● **Task to carry out**
Copy out the data below as written; omit any images.

┏━━

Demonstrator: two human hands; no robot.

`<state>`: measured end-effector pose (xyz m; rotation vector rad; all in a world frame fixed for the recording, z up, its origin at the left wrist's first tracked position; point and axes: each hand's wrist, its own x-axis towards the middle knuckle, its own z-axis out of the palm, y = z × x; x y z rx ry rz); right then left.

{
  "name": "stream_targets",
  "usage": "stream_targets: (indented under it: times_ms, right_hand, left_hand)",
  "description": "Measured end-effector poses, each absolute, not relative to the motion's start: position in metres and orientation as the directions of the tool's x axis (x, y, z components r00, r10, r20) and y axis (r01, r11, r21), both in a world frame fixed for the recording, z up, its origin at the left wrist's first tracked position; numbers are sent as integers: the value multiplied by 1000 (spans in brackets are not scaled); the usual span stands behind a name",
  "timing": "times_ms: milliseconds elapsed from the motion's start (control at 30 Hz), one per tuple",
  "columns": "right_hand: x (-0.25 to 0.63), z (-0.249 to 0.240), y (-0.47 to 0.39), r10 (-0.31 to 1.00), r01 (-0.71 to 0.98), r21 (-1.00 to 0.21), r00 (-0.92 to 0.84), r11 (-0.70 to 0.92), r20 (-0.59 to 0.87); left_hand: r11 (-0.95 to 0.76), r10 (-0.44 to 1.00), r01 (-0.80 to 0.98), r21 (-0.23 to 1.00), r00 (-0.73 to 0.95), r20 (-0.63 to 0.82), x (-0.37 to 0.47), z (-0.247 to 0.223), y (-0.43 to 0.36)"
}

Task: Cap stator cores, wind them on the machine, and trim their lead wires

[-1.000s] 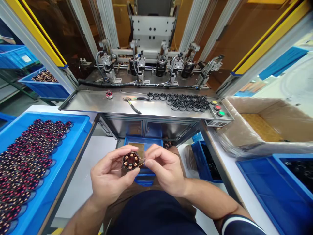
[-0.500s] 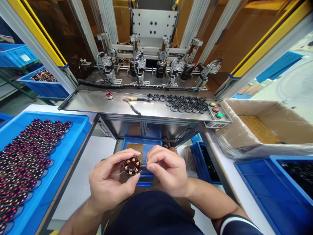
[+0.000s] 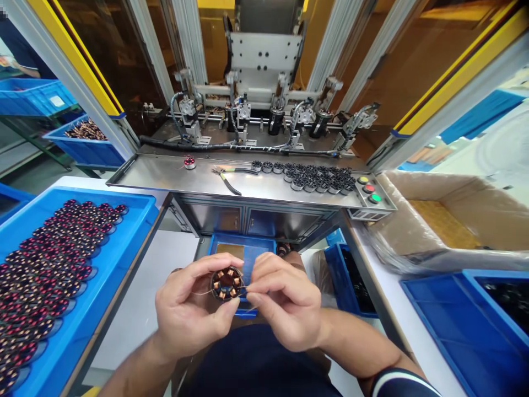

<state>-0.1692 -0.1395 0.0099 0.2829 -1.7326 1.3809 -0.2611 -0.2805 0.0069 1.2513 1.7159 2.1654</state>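
Observation:
Between the thumb and fingers of my left hand [image 3: 194, 300] is a round motor stator [image 3: 227, 283], black with copper windings, its face turned toward me. Thin wire ends stick out from its left and right sides. Just right of it, my right hand [image 3: 285, 298] is closed, thumb and fingertips pinching the fine wire [image 3: 243, 288] at the stator's edge. Both hands are above a blue crate [image 3: 264, 242] low in front of me. On the metal ledge lie cutting pliers [image 3: 229, 181] and one stator with red windings [image 3: 189, 163].
Several black stator cores [image 3: 309, 176] are grouped on the ledge beside the yellow, red and green buttons [image 3: 369, 189]. A blue tray [image 3: 144, 207] of wound stators stands at left. At right are a plastic-lined box [image 3: 450, 215] and a blue bin [image 3: 438, 309]. The winding machine [image 3: 264, 116] stands behind.
My right fingertips have come down and in to the wire at the stator's right edge. The stator is still in my left hand, and the whole view has shifted slightly.

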Motion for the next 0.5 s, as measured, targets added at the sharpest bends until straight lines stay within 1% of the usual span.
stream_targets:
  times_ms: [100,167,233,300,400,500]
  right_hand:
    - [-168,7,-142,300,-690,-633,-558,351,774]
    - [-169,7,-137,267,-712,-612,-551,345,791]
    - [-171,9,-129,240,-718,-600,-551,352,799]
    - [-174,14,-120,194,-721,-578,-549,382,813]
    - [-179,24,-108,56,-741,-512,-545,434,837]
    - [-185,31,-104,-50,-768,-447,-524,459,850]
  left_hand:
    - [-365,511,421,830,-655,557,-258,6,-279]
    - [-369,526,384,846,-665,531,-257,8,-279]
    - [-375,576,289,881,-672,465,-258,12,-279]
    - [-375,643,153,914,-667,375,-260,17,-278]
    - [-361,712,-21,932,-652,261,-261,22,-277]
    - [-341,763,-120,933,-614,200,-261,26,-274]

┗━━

● **Result for this exercise**
Demonstrator: two human hands; no robot.

`<state>`: measured end-effector pose (xyz m; rotation vector rad; all in a world frame fixed for the recording, z up, its origin at the left wrist's first tracked position; point and axes: each hand's wrist, its own x-axis towards the middle knuckle, its own z-axis out of the palm, y = z × x; x y z rx ry rz); right then left.

{
  "name": "stream_targets",
  "usage": "stream_targets: (indented under it: times_ms, right_hand, left_hand)",
  "description": "Measured end-effector poses, each absolute, not relative to the motion's start: position in metres and orientation as the directions of the tool's x axis (x, y, z components r00, r10, r20) and y axis (r01, r11, r21), both in a world frame fixed for the recording, z up, its origin at the left wrist's first tracked position; numbers are sent as integers: the value multiplied by 1000 (spans in brackets are not scaled); the usual span stands behind a name",
  "timing": "times_ms: milliseconds elapsed from the motion's start (control at 30 Hz), one per tuple",
  "columns": "right_hand: x (-0.25 to 0.63), z (-0.249 to 0.240), y (-0.47 to 0.39), r10 (-0.31 to 1.00), r01 (-0.71 to 0.98), r21 (-1.00 to 0.21), r00 (-0.92 to 0.84), r11 (-0.70 to 0.92), r20 (-0.59 to 0.87); left_hand: r11 (-0.95 to 0.76), r10 (-0.44 to 1.00), r01 (-0.80 to 0.98), r21 (-0.23 to 1.00), r00 (-0.73 to 0.95), r20 (-0.63 to 0.82), x (-0.37 to 0.47), z (-0.247 to 0.223), y (-0.43 to 0.36)"
}

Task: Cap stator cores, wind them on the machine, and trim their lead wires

[-1.000s] 
[-0.500s] 
[+0.000s] 

<state>-0.1692 -0.1395 0.0099 0.2829 -1.7326 1.3809 -0.2611 -0.2805 0.0069 1.2513 1.7159 2.1654</state>
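Observation:
Between the thumb and fingers of my left hand [image 3: 194, 300] is a round motor stator [image 3: 227, 283], black with copper windings, its face turned toward me. Thin wire ends stick out from its left and right sides. Just right of it, my right hand [image 3: 285, 298] is closed, thumb and fingertips pinching the fine wire [image 3: 243, 288] at the stator's edge. Both hands are above a blue crate [image 3: 264, 242] low in front of me. On the metal ledge lie cutting pliers [image 3: 229, 181] and one stator with red windings [image 3: 189, 163].
Several black stator cores [image 3: 309, 176] are grouped on the ledge beside the yellow, red and green buttons [image 3: 369, 189]. A blue tray [image 3: 144, 207] of wound stators stands at left. At right are a plastic-lined box [image 3: 450, 215] and a blue bin [image 3: 438, 309]. The winding machine [image 3: 264, 116] stands behind.
My right fingertips have come down and in to the wire at the stator's right edge. The stator is still in my left hand, and the whole view has shifted slightly.
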
Motion for the next 0.5 s, as measured, targets added at the sharpest bends until straight lines stay within 1% of the usual span.
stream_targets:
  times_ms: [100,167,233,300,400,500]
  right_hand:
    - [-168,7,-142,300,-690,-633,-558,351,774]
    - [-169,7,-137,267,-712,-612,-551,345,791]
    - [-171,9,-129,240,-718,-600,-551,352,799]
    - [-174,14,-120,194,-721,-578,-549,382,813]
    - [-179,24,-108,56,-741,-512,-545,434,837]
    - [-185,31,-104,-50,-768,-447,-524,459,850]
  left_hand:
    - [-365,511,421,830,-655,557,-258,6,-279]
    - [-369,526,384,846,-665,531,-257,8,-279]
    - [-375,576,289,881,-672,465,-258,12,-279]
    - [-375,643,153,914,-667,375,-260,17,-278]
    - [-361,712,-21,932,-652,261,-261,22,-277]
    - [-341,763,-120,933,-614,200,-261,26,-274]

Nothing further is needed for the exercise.